## Exercise objective
Begin at the line containing "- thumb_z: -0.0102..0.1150" in the entries below and end at the line containing "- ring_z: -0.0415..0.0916"; transcribe that range exactly and nothing outside it.

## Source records

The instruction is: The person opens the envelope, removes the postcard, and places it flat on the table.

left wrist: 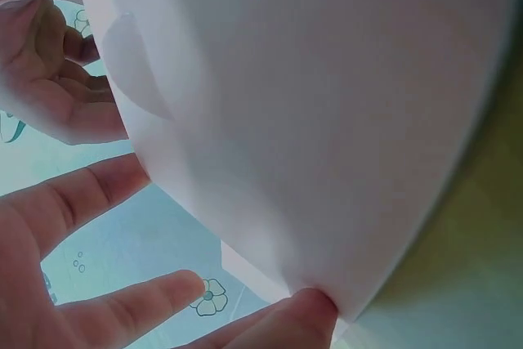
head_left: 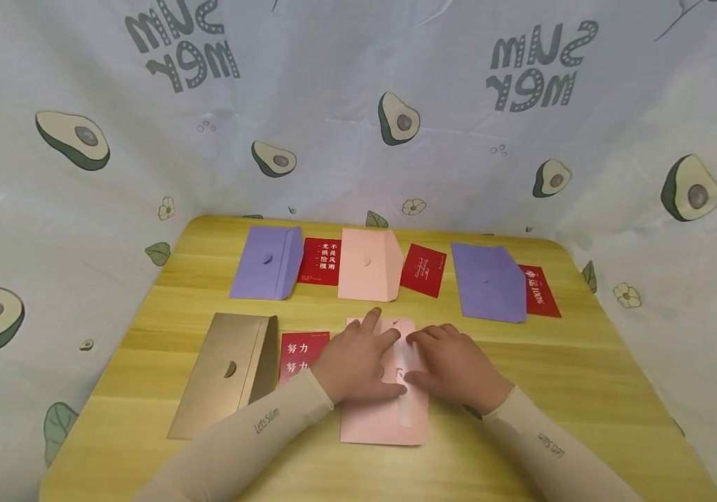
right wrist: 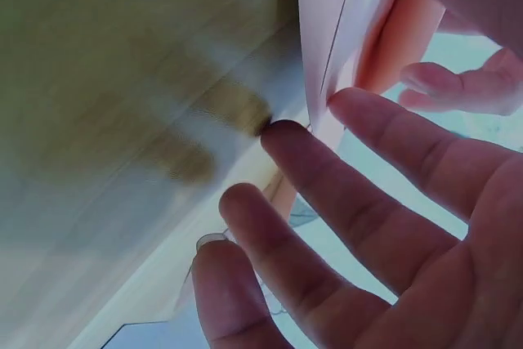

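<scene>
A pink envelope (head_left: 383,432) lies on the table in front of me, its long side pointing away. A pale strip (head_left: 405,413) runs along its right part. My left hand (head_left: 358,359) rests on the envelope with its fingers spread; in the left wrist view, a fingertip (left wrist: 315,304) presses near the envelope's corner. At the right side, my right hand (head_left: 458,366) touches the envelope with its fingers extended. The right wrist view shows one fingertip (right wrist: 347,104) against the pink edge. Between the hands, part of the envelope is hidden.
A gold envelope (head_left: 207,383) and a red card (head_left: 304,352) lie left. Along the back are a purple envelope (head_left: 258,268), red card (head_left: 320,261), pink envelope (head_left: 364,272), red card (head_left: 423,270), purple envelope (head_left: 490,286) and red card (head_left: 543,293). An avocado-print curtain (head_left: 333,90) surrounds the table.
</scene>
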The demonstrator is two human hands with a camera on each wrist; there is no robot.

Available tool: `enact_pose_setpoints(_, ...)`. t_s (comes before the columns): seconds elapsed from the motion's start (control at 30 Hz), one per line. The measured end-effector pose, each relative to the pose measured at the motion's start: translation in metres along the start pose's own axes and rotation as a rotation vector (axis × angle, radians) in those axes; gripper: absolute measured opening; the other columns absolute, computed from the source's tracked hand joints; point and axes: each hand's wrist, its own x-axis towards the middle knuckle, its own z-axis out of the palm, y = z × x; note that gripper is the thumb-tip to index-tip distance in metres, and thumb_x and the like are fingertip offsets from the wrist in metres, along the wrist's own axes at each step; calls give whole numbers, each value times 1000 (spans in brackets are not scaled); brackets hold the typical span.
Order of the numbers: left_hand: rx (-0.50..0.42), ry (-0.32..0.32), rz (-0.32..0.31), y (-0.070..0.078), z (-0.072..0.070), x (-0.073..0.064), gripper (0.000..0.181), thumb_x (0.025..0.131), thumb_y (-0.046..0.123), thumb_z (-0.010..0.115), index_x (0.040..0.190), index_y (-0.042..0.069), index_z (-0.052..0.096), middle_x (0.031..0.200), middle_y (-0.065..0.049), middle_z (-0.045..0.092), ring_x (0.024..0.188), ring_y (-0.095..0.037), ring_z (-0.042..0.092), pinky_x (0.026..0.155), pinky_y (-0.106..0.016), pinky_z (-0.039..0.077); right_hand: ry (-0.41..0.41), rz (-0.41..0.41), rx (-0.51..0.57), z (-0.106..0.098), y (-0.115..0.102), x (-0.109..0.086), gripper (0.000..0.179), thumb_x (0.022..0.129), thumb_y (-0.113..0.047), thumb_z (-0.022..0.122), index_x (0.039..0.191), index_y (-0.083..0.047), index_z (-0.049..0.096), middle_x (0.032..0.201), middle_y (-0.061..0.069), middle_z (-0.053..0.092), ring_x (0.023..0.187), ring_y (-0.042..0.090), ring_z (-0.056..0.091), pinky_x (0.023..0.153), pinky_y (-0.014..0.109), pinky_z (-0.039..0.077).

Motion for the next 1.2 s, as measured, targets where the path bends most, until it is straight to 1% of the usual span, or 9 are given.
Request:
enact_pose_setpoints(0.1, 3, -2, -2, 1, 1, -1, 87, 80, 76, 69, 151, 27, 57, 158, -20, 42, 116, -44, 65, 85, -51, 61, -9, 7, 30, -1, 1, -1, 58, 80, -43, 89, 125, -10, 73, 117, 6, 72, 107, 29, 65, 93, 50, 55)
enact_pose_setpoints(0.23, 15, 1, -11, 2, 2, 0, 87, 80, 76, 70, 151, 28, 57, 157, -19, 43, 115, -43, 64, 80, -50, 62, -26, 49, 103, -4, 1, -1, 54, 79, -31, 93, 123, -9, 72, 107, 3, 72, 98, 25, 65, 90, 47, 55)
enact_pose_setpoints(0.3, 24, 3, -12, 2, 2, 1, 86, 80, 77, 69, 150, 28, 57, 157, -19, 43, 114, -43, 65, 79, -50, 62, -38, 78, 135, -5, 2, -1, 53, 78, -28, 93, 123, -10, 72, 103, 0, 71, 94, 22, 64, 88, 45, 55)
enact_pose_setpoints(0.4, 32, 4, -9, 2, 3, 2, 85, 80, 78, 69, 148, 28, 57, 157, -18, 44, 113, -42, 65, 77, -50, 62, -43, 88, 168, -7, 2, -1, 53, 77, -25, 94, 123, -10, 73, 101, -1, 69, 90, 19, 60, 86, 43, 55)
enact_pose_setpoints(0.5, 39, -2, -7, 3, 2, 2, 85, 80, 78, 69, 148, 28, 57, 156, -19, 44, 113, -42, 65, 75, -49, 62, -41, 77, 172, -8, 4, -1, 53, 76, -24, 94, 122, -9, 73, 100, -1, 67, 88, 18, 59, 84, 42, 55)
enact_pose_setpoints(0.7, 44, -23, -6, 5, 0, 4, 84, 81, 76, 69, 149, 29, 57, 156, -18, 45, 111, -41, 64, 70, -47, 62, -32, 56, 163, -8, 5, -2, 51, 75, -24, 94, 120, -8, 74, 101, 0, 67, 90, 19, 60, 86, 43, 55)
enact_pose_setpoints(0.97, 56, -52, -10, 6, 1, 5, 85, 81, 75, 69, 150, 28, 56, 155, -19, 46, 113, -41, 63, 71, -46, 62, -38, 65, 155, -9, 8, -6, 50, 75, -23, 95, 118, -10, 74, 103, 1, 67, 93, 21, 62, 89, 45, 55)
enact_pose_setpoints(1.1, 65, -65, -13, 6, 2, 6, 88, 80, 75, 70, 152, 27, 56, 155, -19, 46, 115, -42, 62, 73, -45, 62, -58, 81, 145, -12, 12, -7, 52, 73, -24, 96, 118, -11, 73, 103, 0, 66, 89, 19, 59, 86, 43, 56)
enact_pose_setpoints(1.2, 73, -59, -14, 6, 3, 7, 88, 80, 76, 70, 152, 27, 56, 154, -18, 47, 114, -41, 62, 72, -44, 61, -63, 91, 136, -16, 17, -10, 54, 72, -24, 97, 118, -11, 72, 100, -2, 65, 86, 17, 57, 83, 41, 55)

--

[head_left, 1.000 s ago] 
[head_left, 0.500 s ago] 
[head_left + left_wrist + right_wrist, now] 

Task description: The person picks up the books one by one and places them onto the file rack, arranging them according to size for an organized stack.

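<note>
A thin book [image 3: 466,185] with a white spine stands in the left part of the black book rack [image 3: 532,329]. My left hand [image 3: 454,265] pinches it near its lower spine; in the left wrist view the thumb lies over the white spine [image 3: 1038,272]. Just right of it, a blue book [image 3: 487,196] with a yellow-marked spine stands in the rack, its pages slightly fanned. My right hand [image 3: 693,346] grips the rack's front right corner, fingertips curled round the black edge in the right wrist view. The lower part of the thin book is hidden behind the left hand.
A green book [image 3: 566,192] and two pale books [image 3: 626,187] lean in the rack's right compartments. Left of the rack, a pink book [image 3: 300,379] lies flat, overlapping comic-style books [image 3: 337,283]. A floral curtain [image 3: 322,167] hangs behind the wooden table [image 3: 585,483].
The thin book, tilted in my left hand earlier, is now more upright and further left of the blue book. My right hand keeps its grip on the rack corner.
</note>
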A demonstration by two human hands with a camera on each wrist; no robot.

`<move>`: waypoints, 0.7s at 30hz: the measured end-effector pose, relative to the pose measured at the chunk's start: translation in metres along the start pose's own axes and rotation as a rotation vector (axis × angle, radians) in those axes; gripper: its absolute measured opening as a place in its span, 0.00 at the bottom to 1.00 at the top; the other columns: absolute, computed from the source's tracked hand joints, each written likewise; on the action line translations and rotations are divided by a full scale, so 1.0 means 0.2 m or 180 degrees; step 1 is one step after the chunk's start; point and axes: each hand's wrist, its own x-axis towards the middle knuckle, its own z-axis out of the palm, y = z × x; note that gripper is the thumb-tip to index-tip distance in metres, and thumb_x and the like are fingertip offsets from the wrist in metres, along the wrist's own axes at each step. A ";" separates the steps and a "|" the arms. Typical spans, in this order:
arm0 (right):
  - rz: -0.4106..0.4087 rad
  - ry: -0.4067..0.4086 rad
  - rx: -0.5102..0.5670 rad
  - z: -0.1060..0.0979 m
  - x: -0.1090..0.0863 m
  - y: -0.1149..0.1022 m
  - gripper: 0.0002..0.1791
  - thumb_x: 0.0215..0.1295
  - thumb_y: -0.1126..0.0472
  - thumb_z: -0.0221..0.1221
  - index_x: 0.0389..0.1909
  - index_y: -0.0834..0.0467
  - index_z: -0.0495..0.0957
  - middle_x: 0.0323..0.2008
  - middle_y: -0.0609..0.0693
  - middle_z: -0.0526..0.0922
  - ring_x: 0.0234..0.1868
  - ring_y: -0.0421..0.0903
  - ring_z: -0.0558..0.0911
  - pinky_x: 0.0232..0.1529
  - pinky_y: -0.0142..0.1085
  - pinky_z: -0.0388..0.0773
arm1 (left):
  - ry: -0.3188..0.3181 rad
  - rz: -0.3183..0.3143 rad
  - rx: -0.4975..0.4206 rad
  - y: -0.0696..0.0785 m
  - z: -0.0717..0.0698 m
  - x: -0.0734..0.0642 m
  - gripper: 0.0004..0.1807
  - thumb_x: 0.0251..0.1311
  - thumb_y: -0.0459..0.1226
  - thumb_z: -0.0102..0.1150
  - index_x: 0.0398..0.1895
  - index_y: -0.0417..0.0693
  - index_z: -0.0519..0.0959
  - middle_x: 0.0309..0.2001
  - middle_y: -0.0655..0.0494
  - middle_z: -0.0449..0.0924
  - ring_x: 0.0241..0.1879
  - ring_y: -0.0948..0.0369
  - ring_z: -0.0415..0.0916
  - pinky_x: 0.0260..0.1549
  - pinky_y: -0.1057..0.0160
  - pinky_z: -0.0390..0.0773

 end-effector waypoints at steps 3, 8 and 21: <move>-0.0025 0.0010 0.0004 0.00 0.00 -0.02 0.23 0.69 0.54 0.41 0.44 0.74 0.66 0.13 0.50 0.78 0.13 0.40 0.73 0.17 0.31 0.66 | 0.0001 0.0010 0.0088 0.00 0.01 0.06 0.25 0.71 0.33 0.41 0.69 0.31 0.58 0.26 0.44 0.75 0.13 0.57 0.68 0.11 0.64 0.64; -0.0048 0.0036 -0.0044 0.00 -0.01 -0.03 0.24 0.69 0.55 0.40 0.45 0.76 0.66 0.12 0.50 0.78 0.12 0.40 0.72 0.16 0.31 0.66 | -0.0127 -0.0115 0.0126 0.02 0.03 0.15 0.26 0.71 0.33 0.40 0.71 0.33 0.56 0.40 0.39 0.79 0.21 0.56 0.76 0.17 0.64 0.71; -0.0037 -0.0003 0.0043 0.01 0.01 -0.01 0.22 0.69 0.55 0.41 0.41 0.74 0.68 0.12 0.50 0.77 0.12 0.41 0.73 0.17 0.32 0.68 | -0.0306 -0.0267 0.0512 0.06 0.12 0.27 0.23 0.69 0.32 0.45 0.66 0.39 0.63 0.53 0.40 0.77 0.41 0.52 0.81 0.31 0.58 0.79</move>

## Your response
  - thumb_z: -0.0102..0.1150
  - index_x: 0.0398..0.1895
  - index_y: -0.0417..0.0693
  - index_z: -0.0519..0.0959
  - middle_x: 0.0309..0.2001
  - middle_y: -0.0655..0.0494
  - middle_z: -0.0449..0.0924
  - ring_x: 0.0241..0.1879
  - ring_y: -0.0948..0.0369
  - ring_z: -0.0415..0.0916

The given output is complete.